A long path-length optical property measurement device for highly transparent detector media

Abstract

Abstract Measurements of the optical properties of highly transparent liquids are necessary for large-scale detectors that seek to detect optical signatures in kiloton-scale or larger volumes. Detailed understanding of the attenuation and scattering properties of fill media is critical to the ability to accurately simulate detector performance, and yet is often unavailable until in-situ measurements can be performed. Moreover, in-situ measurements may rely on effective attenuation lengths or other approximations to characterize performance, rather than absolute measurements of attenuation and scattering.

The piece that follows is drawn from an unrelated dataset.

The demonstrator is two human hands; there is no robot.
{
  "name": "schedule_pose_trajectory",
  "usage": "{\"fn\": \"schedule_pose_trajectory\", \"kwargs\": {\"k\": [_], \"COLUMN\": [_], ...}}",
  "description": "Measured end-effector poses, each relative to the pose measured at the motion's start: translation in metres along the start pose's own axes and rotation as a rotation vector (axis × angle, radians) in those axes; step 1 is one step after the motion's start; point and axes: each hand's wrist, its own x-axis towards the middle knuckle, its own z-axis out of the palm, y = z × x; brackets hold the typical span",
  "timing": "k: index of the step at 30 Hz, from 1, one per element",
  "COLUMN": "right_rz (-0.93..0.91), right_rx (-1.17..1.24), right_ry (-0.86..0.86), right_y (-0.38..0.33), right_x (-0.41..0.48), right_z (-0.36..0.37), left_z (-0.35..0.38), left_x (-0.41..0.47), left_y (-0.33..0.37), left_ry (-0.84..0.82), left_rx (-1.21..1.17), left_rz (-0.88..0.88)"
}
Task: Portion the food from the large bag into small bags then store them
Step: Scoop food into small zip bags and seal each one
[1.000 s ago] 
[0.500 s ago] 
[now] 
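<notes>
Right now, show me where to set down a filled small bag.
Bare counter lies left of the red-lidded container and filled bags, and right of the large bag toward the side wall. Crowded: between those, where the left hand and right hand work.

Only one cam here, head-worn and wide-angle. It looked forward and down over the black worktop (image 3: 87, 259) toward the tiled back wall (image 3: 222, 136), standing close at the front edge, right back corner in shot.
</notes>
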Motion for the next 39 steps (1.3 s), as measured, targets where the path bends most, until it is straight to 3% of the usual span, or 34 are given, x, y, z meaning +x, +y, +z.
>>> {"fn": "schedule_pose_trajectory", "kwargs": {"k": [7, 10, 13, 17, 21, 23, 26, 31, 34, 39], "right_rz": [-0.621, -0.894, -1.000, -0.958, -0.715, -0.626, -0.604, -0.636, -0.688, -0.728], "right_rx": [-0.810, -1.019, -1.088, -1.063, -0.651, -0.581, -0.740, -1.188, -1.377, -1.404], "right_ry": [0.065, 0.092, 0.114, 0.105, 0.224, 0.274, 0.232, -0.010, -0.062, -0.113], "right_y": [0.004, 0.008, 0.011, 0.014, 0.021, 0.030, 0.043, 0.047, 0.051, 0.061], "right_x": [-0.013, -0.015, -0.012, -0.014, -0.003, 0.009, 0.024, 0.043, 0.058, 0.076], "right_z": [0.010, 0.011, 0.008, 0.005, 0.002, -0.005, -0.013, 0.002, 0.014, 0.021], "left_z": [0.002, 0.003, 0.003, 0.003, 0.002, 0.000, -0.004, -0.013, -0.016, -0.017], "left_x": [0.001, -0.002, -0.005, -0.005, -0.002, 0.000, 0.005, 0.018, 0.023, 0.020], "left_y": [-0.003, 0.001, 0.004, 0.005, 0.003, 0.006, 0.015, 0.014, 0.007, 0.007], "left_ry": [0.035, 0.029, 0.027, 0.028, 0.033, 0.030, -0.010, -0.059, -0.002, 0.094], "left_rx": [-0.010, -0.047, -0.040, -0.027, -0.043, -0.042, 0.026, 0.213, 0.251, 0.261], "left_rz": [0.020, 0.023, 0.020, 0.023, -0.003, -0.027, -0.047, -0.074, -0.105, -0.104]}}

To better understand the optical properties of potential fill media and purification schemes, a system has been developed which provides simultaneous attenuation and differential scattering cross-section measurements for highly transparent liquids. This horizontal, adjustable path-length “long-arm” system provides excellent isolation from the atmosphere, a high degree of vibration insensitivity, and a simple and reliable method of calibration. Further, scattering measurements can be carried out simultaneously at ports along the beamline equipped with optics allowing the selection of scatter angle and polarization. This enables both reliable quantitative scatter measurements and phase-function separation. This system has been extensively tested using deionized (DI) water as a benchmark, and has demonstrated repeatable measurements of attenuation lengths exceeding 100 m and scattering lengths approaching 1 km.